In the era of vibe coding and agent-assisted development, standing up your own test harness is fast. Plain text fixtures, pytest and a single web-app or multiple which support the team's exploration of the problem space.
These should be strongly considered, but loosely held. They should live in the same codebase, or the codebase should be designed such that the tooling can re-use the prompt definitions from the production code.
Aim to make the tooling easy to understand, but have depth for when you need to dig in and explore.
Sharability of results pays off in dividends always.
Few-Shot Examples
As your feeling for the problem space grows, your best fixtures can double as few-shot examples in the prompt itself:
def load_few_shot_examples(fixture_dir: str, names: list[str]) -> str:
examples = []
for name in names:
case = load_yaml(f"{fixture_dir}/{name}.yaml")

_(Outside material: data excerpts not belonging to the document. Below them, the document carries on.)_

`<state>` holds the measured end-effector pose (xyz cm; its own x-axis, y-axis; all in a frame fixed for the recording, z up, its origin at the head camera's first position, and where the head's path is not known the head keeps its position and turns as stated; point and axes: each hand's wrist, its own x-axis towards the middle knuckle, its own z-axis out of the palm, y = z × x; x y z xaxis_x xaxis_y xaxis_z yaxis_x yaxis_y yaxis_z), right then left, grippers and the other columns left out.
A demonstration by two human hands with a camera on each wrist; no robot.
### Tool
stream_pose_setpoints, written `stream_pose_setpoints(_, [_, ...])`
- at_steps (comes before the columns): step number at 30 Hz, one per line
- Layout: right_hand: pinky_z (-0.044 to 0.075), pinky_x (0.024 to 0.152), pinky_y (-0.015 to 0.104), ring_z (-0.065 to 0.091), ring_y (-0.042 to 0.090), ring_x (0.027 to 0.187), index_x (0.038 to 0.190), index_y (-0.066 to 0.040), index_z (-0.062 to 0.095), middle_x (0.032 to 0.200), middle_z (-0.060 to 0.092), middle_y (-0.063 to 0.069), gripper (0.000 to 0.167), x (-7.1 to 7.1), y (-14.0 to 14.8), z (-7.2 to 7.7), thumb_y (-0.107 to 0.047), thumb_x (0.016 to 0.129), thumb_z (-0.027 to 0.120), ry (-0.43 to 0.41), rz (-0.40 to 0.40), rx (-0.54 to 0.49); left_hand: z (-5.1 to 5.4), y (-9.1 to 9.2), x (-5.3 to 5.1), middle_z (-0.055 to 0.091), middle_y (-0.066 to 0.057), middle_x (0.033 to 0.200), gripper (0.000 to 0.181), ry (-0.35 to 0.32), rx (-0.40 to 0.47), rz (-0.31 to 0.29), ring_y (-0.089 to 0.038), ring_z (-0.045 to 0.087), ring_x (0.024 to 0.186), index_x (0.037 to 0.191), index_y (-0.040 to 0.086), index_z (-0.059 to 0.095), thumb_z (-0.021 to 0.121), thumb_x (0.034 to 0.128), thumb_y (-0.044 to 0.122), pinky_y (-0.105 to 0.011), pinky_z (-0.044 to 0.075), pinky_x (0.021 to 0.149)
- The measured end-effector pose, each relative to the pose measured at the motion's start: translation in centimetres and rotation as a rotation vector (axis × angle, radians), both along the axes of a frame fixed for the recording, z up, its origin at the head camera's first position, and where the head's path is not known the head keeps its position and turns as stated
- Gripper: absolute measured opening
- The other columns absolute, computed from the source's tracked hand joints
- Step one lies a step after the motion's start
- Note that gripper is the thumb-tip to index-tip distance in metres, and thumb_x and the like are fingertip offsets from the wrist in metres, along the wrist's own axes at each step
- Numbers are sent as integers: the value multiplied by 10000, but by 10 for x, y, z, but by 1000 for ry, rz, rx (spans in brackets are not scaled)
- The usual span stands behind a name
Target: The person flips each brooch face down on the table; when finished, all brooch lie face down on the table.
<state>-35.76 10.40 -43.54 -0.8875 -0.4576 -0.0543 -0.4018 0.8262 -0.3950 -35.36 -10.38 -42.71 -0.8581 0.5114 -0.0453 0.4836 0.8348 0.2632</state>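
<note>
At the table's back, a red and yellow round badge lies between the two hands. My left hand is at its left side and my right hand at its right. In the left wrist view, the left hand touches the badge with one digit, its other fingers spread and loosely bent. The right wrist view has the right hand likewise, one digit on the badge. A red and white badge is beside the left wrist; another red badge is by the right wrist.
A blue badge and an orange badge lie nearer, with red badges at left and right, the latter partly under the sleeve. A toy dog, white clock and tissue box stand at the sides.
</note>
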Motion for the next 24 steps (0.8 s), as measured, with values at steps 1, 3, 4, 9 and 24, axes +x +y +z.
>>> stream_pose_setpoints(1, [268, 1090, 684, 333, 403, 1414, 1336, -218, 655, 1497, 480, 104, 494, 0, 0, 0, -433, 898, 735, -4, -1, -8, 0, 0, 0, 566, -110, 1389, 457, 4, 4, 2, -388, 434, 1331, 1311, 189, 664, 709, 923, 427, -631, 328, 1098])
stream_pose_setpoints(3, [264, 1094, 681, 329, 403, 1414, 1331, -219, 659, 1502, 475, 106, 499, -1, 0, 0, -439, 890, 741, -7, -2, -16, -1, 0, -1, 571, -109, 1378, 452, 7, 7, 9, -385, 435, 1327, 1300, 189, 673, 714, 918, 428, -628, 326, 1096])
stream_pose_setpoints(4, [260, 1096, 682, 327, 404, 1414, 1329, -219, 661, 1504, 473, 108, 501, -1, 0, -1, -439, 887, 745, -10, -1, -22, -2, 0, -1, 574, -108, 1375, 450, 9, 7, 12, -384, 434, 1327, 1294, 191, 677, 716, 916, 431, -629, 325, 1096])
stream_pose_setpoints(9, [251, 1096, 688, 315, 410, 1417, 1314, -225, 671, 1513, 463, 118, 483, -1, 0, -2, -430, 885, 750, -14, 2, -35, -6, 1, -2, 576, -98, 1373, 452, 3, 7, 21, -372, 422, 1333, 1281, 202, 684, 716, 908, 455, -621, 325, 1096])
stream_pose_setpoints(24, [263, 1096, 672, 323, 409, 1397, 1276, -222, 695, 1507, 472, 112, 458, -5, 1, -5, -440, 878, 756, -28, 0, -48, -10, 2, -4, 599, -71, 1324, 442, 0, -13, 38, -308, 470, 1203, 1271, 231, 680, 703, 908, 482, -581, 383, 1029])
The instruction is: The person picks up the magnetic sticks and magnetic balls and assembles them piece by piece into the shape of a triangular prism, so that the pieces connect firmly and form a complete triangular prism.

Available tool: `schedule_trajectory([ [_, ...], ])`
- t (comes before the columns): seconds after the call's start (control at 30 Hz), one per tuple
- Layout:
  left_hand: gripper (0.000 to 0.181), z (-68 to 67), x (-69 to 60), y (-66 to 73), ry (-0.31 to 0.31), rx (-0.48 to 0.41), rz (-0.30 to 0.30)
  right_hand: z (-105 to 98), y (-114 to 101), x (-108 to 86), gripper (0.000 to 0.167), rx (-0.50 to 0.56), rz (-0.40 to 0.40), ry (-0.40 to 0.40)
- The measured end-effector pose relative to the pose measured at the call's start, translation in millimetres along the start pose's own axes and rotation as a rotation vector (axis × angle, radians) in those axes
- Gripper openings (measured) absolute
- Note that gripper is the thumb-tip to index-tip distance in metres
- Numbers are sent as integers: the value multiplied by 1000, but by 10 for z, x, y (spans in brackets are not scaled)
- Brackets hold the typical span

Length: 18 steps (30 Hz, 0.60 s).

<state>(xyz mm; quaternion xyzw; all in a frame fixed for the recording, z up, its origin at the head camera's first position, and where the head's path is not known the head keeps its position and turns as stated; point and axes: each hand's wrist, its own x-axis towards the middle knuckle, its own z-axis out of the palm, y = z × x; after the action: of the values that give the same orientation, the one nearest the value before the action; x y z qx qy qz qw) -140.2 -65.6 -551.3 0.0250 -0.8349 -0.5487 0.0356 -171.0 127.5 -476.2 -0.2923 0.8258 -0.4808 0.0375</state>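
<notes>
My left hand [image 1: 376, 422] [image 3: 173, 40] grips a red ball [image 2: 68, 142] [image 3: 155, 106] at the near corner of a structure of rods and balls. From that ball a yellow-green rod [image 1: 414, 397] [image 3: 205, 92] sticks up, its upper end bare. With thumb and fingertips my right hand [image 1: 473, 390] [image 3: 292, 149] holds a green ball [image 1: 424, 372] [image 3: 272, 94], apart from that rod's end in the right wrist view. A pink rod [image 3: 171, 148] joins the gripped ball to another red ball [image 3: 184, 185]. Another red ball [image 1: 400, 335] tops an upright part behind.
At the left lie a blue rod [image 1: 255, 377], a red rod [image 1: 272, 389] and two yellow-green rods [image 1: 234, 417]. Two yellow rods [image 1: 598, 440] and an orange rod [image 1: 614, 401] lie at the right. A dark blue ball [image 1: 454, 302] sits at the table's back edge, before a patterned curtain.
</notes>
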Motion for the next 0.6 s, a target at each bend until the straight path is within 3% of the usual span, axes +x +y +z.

if case["include_as_few_shot"]:
examples.append(
f"Input:\n{format_input(case['input'])}\n\n"
f"Output:\n{json.dumps(case['expected'], indent=2)}"
)
return "\n\n---\n\n".join(examples)
Same data, multiple uses. Your manually-written expected outputs become the examples that guide the model.
Documentation
Your fixtures become documentation too.
When another engineer picks up this feature, they look at the fixture files and immediately understand what kinds of inputs the system handles, what the outputs look like, what edge cases exist.
No separate docs to maintain. The fixtures are the spec.
Closing
That's most of it. The pieces reinforce each other once they're in place, and the upfront work pays off in ways that aren't obvious until you're deep in iteration.
Most of this reads like a normal approach to software engineering, and really, it is. It most likely resembles what you do when you interface with a legacy API or piece of code: gather examples, poke at the edges, build a harness, don't trust it blindly.
The difference is that the "code" you're working with is a language model, and the levers are a bit unfamiliar at first. Once you're comfortable with them, the schema, the descriptions, the field names, the prompt-template relationship, it stops feeling special and starts feeling like a base to build on and iterate.